Mahogany is lighter and usually less expansive than rosewood. Aesthetically has a typical red colour, sometimes with valuable figures. Broadly speaking, an acoustic guitar with mahogany bottom and sides sounds usually more sweetly and focused on the mid frequencies than a guitar with rosewood bottom and sides. Mahogany guitars are preferred by musicians using the bottleneck technique. Some acoustic guitars are entirely built in mahogany, often combined with an open pore or satin finish.


Mahogany


Maple

Maple is widely used for electric instruments (for the necks, fretboards, tops and bodies), but is suitable for the bottom and sides of acoustic instruments too, even if more rarely used than rosewood or mahogany. It is a beautiful wood, with its many aesthetically appealing variances. As maple highlights the higher frequencies in the spectrum, it is often employed to balance those instruments that would otherwise sound too rich in the low end, like the Jumbo models, for instance. A guitar with a maple body, even if with a poorer tone in the low end, will project a loud sound, perfectly suitable for the typical rock strumming.

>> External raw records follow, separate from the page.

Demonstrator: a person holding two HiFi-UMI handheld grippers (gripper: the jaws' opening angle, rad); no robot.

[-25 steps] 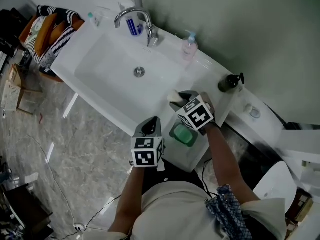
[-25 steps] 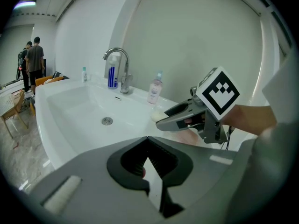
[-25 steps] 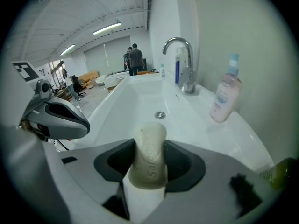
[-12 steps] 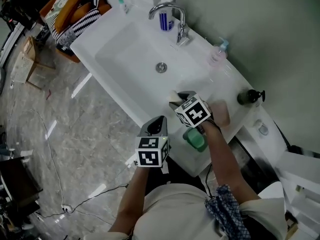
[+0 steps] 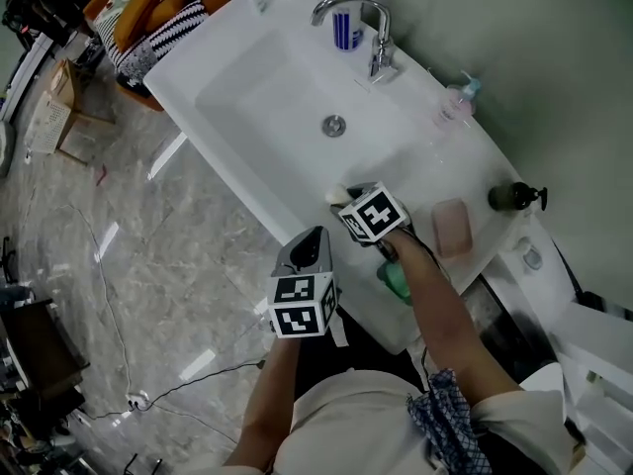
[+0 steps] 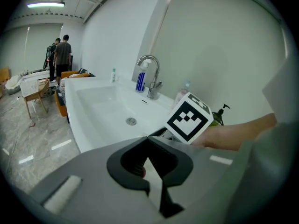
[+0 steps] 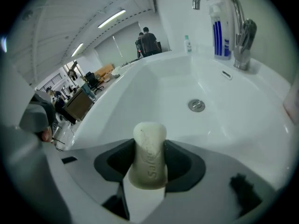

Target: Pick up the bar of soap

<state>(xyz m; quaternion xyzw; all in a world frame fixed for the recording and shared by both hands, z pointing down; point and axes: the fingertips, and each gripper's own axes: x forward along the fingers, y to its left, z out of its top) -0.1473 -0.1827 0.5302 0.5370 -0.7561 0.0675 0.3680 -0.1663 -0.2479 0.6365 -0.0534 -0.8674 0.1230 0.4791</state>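
Note:
A cream bar of soap (image 7: 149, 155) stands on end between the jaws of my right gripper (image 7: 149, 164), which is shut on it. In the head view the right gripper (image 5: 348, 202) hovers over the front rim of the white sink (image 5: 247, 97), and the soap (image 5: 337, 194) pokes out at its tip. My left gripper (image 5: 313, 240) hangs just in front of the counter edge. Its jaws meet with nothing between them (image 6: 147, 139). A green soap dish (image 5: 398, 280) lies partly hidden under the right forearm.
A chrome faucet (image 5: 374, 30) with a blue tube (image 5: 344, 30) stands behind the basin, the drain (image 5: 334, 125) below it. A pink pad (image 5: 451, 228), a clear pump bottle (image 5: 457, 105) and a dark pump bottle (image 5: 514, 197) sit on the counter. A basket of clothes (image 5: 148, 3) stands at the far left.
The right gripper, still holding the soap, has moved off the green dish toward the basin. The pink pad is now uncovered. The head view has swung, shifting the sink up and right.

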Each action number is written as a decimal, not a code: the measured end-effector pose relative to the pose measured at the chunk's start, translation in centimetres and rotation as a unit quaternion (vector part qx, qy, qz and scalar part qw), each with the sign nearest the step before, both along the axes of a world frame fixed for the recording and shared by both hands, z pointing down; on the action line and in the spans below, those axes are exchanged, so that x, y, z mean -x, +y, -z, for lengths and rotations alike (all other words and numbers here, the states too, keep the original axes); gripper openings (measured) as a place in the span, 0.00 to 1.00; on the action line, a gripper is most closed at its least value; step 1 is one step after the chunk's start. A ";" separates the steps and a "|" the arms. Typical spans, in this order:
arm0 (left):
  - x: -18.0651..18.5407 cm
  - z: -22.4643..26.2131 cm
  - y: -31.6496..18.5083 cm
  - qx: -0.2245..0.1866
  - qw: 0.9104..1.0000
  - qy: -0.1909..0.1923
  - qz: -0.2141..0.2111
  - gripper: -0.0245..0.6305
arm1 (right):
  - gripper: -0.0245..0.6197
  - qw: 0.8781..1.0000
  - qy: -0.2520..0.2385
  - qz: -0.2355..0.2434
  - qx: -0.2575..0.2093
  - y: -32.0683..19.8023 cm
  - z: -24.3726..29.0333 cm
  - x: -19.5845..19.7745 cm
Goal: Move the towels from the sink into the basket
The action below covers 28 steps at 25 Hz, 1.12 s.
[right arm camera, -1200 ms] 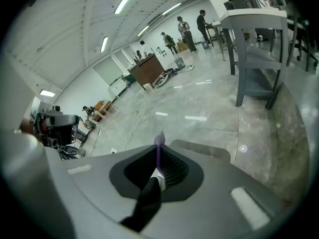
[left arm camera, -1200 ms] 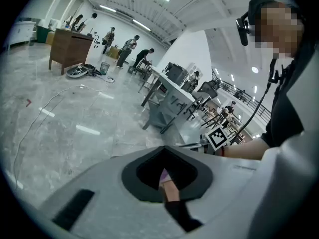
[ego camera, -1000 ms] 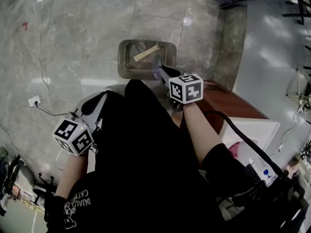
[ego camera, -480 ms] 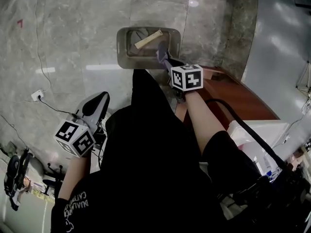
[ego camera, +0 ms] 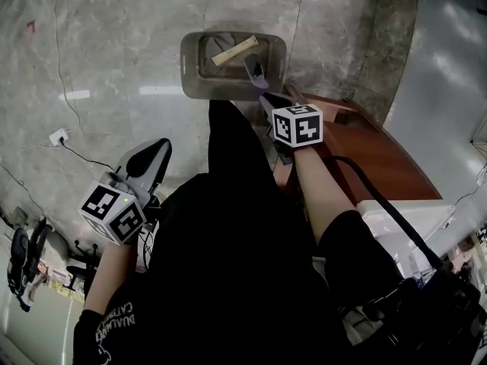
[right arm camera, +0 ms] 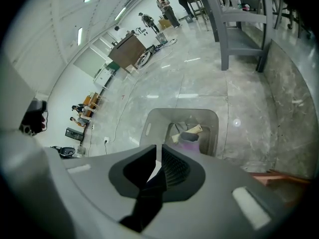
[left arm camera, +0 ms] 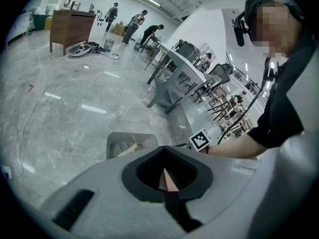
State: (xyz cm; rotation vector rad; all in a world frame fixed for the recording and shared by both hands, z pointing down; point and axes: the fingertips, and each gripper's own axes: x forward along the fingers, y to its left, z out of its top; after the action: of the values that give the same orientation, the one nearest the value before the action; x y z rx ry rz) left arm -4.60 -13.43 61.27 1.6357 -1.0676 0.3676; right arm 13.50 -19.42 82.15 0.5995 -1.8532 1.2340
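A grey plastic basket (ego camera: 192,59) stands on the marble floor at the top of the head view. A beige towel (ego camera: 234,50) lies in it. My right gripper (ego camera: 256,70) hangs over the basket's right part, pointing steeply down. Its jaws have just been opening: they stand a narrow gap apart with nothing between them (right arm camera: 158,171). Beyond them, in the basket (right arm camera: 149,128), lie the beige towel (right arm camera: 195,130) and a purple towel (right arm camera: 185,139). My left gripper (ego camera: 151,158) hangs lower left over bare floor, its jaws (left arm camera: 167,176) together and empty. No sink is in view.
A reddish-brown counter (ego camera: 373,158) runs along the right, just behind my right arm. A power strip and cable (ego camera: 57,137) lie on the floor at the left. My black-clothed body fills the middle of the head view. Desks, chairs (left arm camera: 174,73) and distant people stand far off.
My right gripper has moved from the basket's near rim out over the basket. Its marker cube has followed. The left gripper has shifted only slightly.
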 end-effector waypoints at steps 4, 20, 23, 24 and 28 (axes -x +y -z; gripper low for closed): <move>-0.9 -0.6 0.4 0.009 1.000 -0.012 -0.013 0.04 | 0.04 1.000 0.010 0.002 0.007 0.8 -1.0 -0.5; -2.2 -0.1 2.3 -0.023 0.999 0.010 -0.027 0.04 | 0.04 0.998 0.020 0.060 -0.011 2.8 -0.4 -0.1; -2.4 0.4 3.2 -0.033 0.999 0.012 -0.033 0.04 | 0.04 0.997 0.035 0.065 -0.027 2.7 0.7 0.0; -2.4 0.7 3.4 -0.039 0.998 0.013 -0.036 0.04 | 0.04 0.997 0.036 0.053 -0.033 2.4 1.4 0.2; -2.1 3.2 2.9 -0.076 0.996 0.024 -0.045 0.04 | 0.04 0.998 0.020 -0.005 -0.055 1.5 5.3 1.3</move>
State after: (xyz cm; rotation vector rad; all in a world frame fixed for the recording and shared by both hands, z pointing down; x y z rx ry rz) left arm -2.47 -10.57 58.09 1.8237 -1.0083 0.3110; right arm 12.17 -17.88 76.88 0.6897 -1.8950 1.1247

Moreover, maple offers a beautiful aesthetical addition to any guitar, thanks to its many figures, like quilted, flamed, tiger, bird’s eye, curly, or spalted.





Laminated or solid woods?

In the construction of the acoustic guitar, the woods used can be solid wood (that is, made from a single piece of wood) or laminated wood, in which thin sheets of wood (usually at least 3) are glued on top of each other so that the grain of each layer is crossed, to increase strength.

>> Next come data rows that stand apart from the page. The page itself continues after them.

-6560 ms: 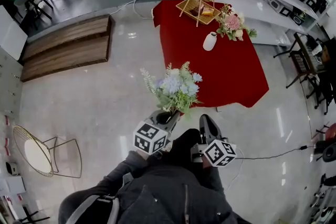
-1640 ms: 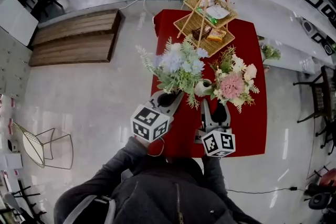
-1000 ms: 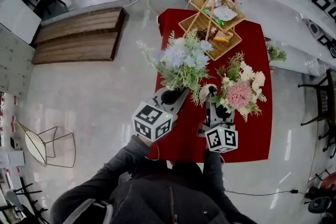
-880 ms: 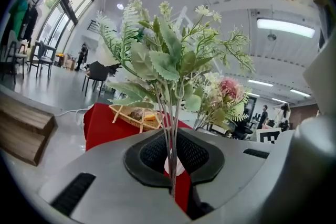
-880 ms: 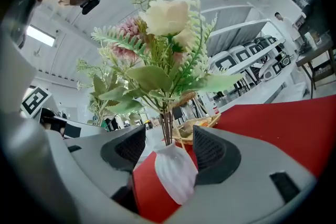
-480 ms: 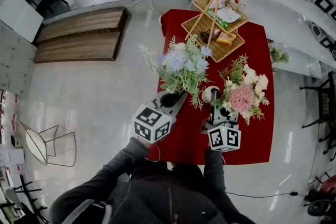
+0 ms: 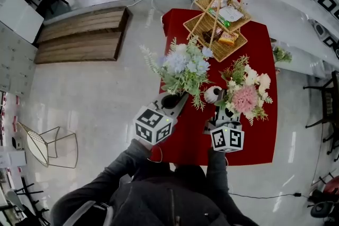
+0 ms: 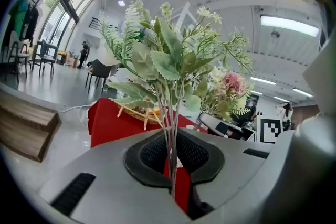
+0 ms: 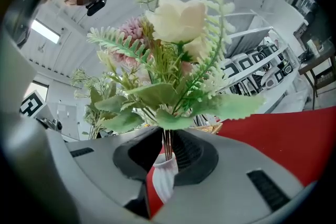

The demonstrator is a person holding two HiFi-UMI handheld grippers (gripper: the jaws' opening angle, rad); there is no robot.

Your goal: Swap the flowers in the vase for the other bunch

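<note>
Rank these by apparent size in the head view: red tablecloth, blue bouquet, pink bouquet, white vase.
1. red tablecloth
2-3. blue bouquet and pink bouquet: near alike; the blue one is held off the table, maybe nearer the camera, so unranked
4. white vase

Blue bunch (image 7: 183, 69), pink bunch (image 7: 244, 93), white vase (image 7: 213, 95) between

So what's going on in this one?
A person works two handheld grippers over a red table. The left gripper is shut on the stems of a blue-and-white bunch, held up off the table. The right gripper has just closed its fingers on the stems of the pink bunch, just above the white vase it stands in. The pink bunch has not been lifted out yet.
</note>
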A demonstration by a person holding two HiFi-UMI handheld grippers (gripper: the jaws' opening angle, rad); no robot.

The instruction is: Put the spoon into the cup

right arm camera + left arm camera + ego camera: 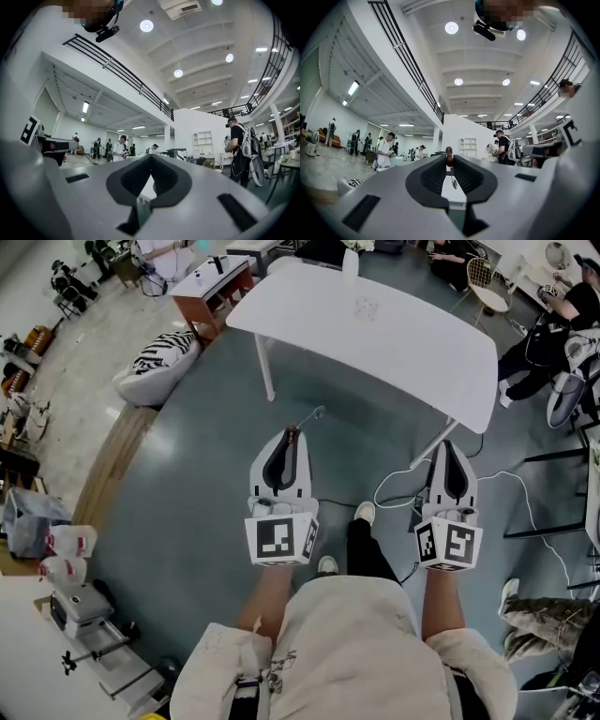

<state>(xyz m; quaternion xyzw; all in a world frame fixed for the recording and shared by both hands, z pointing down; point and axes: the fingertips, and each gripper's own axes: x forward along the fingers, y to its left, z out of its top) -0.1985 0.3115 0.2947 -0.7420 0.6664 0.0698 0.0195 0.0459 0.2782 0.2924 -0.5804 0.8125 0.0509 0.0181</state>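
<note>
- Far left of the head view: a zebra-striped cushion (157, 358) lies on the grey floor, near a small wooden desk (212, 289) at the upper left
- Left of centre: the left gripper (292, 435) is held out about level over the floor, its jaws narrowed onto the dark reddish handle of the spoon (307, 421); the metal bowl end sticks out past the tips, up and to the right in the frame, short of the table edge
- In the left gripper view, the left gripper (449, 159) has the spoon (449, 163) pinched right at the pad tips, with the bowl hanging below them
- Upper centre: a white table (403, 348) stands well ahead of both tools; a small white upright vessel (350, 262) sits at its far edge (too small to tell whether it is the cup)
- Right of centre: the right gripper (454, 446) is level beside the left one, apart from it; a white cable (397, 483) loops on the floor next to it
- In the right gripper view, the right gripper (151, 158) has its jaws together at the tips with nothing between them
</note>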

This reflects in the propagation of sound, that depends on two factors: elasticity of the materials the instrument is made of, and its weight. As solid wood is lighter and more flexible than laminated wood, the propagation of sound waves is better when a guitar is built with this type of woods. On the other end, laminated wood is heavier and less flexible, but is stronger. Moreover, the sonic qualities of solid wood improves over the time, while those of laminated wood remain stable.

Both the top and the soundbox (bottom and sides) can be made of solid or laminated woods. The entry level models are made of laminated wood to keep costs down, while higher quality models can use solid wood for the top, the soundbox, or the entire instrument. Many guitars use a solid wood top together with bottom and sides made of laminated wood, in order to combine decent sound quality with strength and lower costs. This is not always true, as a low quality solid wood could sound not as good as an high-quality laminated spruce, for instance (spruce is the best sounding wood in terms of resonance, consequently is the most used wood for the soundboards). We want also remind that a solid wood guitar is easier to repair, as solid wood cracks, while laminated wood breaks into pieces.

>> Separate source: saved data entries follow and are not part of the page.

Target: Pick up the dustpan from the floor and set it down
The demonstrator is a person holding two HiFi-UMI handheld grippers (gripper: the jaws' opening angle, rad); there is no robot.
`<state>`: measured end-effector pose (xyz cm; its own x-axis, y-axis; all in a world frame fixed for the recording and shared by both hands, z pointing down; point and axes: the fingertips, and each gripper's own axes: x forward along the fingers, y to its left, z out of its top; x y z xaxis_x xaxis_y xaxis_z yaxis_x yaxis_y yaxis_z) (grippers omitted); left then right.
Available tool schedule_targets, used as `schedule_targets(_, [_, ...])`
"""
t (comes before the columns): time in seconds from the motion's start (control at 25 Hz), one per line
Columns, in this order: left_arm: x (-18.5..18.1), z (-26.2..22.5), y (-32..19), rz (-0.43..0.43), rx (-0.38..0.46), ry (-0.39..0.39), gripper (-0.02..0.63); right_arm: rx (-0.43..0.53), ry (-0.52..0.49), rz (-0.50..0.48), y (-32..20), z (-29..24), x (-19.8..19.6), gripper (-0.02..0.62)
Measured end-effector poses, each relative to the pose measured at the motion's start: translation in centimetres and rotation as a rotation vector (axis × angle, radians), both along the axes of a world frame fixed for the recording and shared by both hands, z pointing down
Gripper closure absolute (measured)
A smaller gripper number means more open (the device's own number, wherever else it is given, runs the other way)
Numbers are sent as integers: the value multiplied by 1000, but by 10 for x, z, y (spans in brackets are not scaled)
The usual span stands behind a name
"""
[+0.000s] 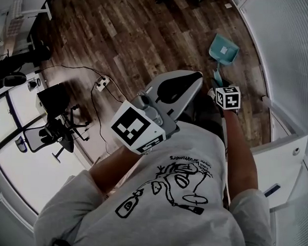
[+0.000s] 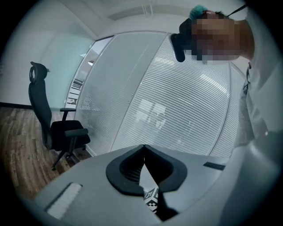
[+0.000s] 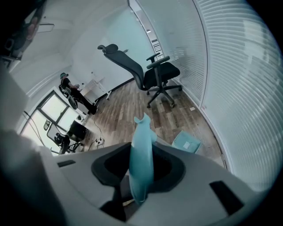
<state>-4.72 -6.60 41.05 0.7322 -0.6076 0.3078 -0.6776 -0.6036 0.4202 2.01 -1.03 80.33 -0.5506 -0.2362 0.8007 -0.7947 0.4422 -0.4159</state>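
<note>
Near end of the dustpan (image 1: 223, 49) handle hidden behind the marker cube (image 1: 228, 97) of the right claw (image 3: 142, 152) in the head view, handle's foot buried between that claw's jaws, pan corner behind its body, distant person (image 3: 70, 90) too small to tell

The floor (image 1: 131, 38) is dark wood planking. A white power strip (image 1: 101, 83) lies on it with a black cable (image 1: 94, 110) trailing away. A black office chair (image 3: 154, 75) stands on its castors. The teal dustpan (image 1: 223, 49) is low over the planks, contact unclear.
</note>
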Motion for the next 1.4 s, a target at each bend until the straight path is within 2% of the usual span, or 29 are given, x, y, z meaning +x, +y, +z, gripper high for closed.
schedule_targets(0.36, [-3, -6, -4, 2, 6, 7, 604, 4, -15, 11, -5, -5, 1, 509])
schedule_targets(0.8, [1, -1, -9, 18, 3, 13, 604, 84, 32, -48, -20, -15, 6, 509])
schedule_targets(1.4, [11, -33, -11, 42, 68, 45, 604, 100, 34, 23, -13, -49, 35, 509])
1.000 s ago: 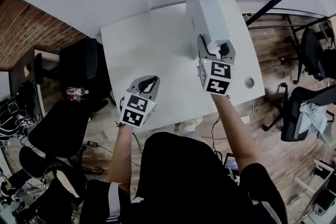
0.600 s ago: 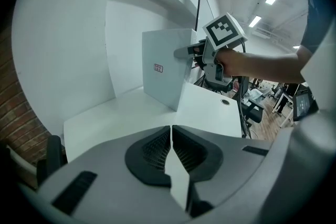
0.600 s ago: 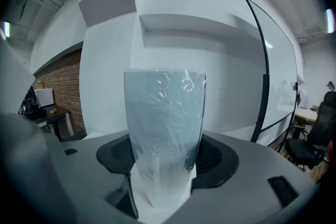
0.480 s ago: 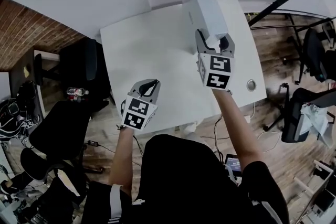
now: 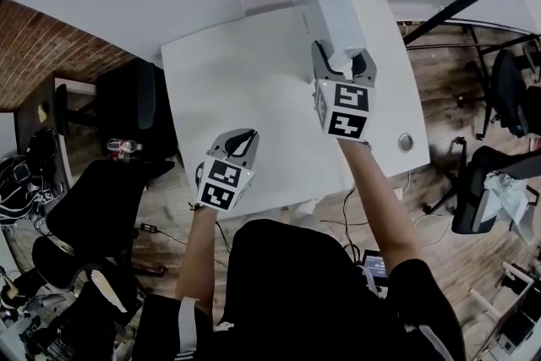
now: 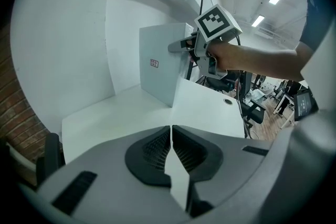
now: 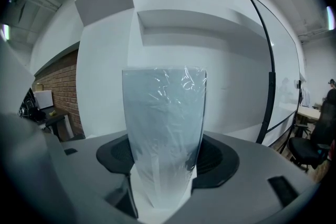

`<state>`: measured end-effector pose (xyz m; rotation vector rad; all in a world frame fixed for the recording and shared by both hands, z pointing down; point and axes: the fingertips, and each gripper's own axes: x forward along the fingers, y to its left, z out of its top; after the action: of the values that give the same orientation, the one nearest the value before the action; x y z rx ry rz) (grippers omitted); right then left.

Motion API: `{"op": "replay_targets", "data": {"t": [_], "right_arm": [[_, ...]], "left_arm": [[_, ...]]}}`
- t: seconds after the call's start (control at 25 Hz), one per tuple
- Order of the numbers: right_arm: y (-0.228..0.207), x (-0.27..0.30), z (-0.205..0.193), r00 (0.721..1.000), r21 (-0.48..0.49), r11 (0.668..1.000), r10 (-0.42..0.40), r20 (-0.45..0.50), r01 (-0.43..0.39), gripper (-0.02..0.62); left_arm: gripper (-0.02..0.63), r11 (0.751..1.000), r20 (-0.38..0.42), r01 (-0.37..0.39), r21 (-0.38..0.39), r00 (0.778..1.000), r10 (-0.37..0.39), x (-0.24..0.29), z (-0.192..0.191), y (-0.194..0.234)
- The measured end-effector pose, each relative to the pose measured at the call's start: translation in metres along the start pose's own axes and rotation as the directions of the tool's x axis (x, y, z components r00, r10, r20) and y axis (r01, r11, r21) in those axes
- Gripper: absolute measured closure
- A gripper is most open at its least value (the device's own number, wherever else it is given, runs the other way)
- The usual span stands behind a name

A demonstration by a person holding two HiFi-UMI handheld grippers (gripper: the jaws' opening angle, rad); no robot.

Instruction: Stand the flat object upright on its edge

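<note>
The flat object is a pale grey-white box [image 5: 328,8] wrapped in clear film, standing on its long edge on the white table [image 5: 228,97]. My right gripper [image 5: 341,68] is shut on its near top edge. In the right gripper view the box [image 7: 164,128] rises straight up between the pads. From the left gripper view the box [image 6: 161,68] stands at the table's far side with a small red label on its face, the right gripper [image 6: 195,49] clamped on its upper corner. My left gripper [image 5: 239,141] is shut and empty near the table's front edge, its jaws [image 6: 171,139] together.
A round cable hole [image 5: 406,142] lies in the table's right front part. Black office chairs [image 5: 101,207] stand left of the table, others [image 5: 499,89] to the right. A black stand pole [image 5: 465,0] slants across the upper right. White walls meet behind the table.
My right gripper has carried the box's top a little leftward and away, and the box now stands steeper. The left gripper has stayed in place.
</note>
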<state>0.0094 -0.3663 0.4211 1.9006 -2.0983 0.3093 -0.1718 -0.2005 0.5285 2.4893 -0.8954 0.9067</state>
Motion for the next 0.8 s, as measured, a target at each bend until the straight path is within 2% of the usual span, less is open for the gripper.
{"op": "replay_targets", "data": {"t": [0.8], "right_arm": [[-0.0024,0.01,-0.0043,0.999,0.031,0.999,0.021,-0.025,-0.02,0.305]], "left_arm": [[0.583,1.0,-0.004,-0.002,-0.002,1.0,0.002,0.0052,0.0067,0.0004]]}}
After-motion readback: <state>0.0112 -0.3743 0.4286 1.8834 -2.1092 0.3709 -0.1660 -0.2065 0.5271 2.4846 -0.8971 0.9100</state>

The most important elements we must take into account when choosing solid or laminated wood are:

  • Tone and resonance (solid wood is clearly superior if beyond entry level performances are needed, at least for the soundboard)
  • Applications (for a guitar often used outdoor, that travels frequently, bottom and sides made of laminated wood can be preferable for their strength)
  • Budget (solid woods are more expensive)

The Soundsation line of acoustic guitars includes models made entirely of laminated woods and models wit a solid wood top.